Macbeth.—Macbeth, one of the great Scottish nobles of early times, is led, partly by his own ambition, partly by the instigation of evil supernatural powers, to murder King Duncan and usurp his place on the throne of Scotland. In this bloody task he is aided and encouraged by his wife, a woman of powerful character, whose conscience is temporarily smothered by her frantic desire to advance her husband's career. We are forced to sympathize with this guilty pair, wicked as they are, because we are made to feel that they are not naturally criminals, that they are swept into crime by the misdirection of energies which, if directed along happier lines, might have been praiseworthy.
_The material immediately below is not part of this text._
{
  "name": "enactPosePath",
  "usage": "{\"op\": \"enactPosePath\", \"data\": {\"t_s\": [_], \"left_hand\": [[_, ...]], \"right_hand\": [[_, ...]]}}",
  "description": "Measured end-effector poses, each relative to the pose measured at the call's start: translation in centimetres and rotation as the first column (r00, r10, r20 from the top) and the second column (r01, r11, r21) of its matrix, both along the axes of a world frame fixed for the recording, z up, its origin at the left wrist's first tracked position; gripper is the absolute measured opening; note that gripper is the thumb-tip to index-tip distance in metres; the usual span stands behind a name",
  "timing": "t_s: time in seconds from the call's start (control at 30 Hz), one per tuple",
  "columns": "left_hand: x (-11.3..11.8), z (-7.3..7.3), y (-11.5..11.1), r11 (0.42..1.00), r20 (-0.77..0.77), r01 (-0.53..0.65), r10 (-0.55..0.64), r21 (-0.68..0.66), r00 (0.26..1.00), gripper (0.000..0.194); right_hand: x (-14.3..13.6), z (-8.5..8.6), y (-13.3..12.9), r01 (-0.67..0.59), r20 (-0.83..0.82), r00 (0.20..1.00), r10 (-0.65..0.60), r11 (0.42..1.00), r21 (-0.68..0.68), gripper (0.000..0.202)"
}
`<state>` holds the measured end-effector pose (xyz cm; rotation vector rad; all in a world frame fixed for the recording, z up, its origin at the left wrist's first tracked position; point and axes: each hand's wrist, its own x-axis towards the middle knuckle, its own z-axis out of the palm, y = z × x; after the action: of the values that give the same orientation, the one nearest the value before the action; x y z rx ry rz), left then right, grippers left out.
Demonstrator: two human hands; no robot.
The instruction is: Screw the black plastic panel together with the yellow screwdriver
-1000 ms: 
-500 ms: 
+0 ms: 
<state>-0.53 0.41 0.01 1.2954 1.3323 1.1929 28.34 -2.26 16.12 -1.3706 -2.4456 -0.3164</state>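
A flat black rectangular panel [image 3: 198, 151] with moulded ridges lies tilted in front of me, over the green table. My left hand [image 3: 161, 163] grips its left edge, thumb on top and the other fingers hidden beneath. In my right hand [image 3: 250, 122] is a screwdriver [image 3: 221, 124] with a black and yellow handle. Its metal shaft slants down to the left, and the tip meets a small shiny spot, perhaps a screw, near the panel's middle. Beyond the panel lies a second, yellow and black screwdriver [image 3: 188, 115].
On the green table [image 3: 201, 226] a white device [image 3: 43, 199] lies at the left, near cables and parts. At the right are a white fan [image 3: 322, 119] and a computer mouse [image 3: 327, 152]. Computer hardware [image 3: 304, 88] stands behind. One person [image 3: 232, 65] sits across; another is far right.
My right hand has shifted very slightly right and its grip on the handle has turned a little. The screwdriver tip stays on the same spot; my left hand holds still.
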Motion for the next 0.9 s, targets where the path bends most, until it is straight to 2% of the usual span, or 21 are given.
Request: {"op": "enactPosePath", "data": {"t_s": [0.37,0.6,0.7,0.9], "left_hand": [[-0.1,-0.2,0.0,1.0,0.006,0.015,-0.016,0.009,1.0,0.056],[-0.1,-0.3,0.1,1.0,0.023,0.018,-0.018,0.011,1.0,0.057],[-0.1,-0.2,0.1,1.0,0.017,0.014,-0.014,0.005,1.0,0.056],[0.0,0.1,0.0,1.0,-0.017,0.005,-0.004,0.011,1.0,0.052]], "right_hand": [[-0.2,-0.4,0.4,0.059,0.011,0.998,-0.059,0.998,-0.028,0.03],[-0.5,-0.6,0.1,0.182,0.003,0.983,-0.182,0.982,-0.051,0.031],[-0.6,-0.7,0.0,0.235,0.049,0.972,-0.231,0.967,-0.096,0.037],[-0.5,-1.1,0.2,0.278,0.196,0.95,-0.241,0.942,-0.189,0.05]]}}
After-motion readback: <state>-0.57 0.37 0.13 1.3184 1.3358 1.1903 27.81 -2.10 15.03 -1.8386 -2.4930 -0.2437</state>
Macbeth, vigorous and imaginative, has a poet's or conqueror's yearning toward a larger fullness of life, experience, joy. It is the woeful misdirection of this splendid energy through unlawful channels which makes him a murderer, not the callous, animal indifference of the born criminal. Similarly, his wife is a woman of great executive ability, reaching out instinctively for a field large enough in which to make that ability gain its maximum of accomplishment. Nature meant her for a queen; and it is the instinctive effort to find her natural sphere of action,—an effort common to all humanity—which blinds her conscience at the fatal moment. Once entered on their career of evil, they find no chance for turning back. Suspicions are aroused, and Macbeth feels himself forced to guard himself from the effects of the first. The ghosts of his victims haunt his guilty conscience; his wife dies heart-broken with remorse which comes too late; and he himself is killed in battle by his own rebellious countrymen.
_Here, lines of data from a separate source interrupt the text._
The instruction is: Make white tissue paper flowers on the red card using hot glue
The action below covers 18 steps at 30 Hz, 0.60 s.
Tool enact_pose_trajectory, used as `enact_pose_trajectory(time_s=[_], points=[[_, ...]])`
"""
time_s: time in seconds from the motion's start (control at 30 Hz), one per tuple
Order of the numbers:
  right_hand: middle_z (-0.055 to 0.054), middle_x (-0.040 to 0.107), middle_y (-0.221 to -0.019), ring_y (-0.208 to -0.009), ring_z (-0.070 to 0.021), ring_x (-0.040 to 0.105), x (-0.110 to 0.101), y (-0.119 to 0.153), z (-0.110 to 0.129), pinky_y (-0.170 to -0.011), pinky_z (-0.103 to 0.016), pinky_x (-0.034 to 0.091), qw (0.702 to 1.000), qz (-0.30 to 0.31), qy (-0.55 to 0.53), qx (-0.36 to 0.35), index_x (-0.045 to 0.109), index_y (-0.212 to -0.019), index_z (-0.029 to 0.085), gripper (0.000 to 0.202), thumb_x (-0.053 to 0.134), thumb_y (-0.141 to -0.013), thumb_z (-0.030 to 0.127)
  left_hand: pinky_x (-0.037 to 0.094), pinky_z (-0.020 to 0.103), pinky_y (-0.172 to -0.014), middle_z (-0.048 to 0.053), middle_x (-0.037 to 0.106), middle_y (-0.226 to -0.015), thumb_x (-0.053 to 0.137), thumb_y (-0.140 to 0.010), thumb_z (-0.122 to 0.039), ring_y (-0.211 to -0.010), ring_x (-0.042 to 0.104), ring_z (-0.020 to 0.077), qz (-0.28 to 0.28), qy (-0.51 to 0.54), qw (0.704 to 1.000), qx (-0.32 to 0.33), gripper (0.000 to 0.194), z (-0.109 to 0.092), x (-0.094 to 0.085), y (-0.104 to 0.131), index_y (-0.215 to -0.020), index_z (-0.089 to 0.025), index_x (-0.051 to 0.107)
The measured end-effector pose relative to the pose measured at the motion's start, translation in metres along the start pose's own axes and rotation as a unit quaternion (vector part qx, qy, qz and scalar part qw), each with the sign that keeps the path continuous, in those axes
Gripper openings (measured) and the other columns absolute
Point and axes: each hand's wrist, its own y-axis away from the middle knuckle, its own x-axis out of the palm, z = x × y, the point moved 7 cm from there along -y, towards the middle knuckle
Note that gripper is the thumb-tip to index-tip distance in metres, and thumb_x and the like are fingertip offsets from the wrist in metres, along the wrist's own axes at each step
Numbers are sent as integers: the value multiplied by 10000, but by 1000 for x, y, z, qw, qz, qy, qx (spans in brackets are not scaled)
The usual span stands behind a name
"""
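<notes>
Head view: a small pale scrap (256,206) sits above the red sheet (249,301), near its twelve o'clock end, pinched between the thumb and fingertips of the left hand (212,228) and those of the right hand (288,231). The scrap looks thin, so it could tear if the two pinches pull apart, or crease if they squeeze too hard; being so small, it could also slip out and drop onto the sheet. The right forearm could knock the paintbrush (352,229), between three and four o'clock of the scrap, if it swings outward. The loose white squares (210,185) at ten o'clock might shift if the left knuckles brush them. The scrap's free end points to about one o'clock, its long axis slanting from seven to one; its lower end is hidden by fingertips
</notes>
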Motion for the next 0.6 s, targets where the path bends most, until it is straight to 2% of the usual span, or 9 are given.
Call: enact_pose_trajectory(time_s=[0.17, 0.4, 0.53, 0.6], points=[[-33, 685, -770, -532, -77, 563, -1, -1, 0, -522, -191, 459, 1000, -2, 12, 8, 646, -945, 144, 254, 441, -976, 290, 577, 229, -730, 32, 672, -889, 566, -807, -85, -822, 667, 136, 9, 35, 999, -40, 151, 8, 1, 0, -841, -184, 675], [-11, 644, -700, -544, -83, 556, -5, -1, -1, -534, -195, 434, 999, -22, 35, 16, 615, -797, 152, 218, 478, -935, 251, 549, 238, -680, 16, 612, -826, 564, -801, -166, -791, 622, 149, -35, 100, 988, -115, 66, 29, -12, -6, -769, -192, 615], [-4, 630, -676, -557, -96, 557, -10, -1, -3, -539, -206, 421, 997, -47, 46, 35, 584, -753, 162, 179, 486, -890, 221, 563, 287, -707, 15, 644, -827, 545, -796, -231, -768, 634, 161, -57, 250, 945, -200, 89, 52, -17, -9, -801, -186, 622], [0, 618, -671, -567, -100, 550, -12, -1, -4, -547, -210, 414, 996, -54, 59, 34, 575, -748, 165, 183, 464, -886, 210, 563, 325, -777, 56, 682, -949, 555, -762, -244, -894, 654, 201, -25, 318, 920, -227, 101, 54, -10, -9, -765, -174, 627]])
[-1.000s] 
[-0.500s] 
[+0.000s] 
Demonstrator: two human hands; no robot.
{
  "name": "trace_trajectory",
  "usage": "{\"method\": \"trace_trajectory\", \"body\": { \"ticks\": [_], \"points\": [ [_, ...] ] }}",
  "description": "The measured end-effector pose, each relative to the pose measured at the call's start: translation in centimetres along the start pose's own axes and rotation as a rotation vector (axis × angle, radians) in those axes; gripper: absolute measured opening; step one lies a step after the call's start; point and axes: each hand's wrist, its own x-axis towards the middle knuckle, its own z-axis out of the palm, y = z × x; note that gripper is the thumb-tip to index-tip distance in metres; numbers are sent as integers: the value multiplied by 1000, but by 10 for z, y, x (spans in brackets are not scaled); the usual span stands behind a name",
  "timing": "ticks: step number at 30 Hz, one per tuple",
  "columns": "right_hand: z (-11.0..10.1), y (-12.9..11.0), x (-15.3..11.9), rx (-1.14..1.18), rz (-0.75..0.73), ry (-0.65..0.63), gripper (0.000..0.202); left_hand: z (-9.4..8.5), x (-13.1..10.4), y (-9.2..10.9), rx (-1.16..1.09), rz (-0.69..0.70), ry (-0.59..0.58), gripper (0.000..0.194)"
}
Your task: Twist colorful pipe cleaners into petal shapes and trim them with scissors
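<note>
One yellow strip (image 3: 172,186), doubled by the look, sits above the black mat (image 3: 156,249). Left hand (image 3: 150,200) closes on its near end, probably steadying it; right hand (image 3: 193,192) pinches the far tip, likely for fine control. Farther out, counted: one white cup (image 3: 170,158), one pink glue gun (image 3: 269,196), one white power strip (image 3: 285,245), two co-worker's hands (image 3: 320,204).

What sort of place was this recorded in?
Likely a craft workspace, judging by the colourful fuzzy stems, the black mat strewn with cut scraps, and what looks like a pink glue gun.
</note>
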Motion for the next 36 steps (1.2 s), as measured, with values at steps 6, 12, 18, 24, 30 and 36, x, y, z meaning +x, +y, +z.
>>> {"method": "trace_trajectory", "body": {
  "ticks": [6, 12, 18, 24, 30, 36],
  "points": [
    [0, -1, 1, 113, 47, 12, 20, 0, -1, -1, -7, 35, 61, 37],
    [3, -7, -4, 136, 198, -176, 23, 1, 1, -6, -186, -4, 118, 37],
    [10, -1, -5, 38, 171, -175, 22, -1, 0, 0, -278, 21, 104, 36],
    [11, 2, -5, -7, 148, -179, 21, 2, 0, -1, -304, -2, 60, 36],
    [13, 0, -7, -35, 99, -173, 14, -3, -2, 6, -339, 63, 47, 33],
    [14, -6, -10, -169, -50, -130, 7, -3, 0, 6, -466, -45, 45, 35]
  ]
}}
Between the characters of Macbeth and his wife the dramatist has drawn a subtle but vital distinction. Macbeth is an unprincipled but imaginative man, with a strong tincture of reverence and awe. Hitherto he has been restrained in the straight path of an upright life by his respect for conventions. When once that barrier is broken down, he has no purely moral check in his own nature to replace it, and rushes like a flood, with ever growing impetus, from, crime to crime. His wife, on the other hand, has a conscience; and conscience, unlike awe for conventions, can be temporarily suppressed, but not destroyed. It reawakes when the first great crime is over, drives the unhappy queen from her sleepless couch night after night, and hounds her at last to death.

This is the shortest of all Shakespeare's plays in actual number of lines; and no other work of his reveals such condensation and lightning-like rapidity of movement. It is the tragedy of eager ambition, which allows a man no respite after the first fatal mistake, but hurries him on irresistibly through crime after crime to the final disaster. Over all, like a dark cloud above a landscape, hovers the presence of the supernatural beings who are training on the sinful but unfortunate monarch to his ruin.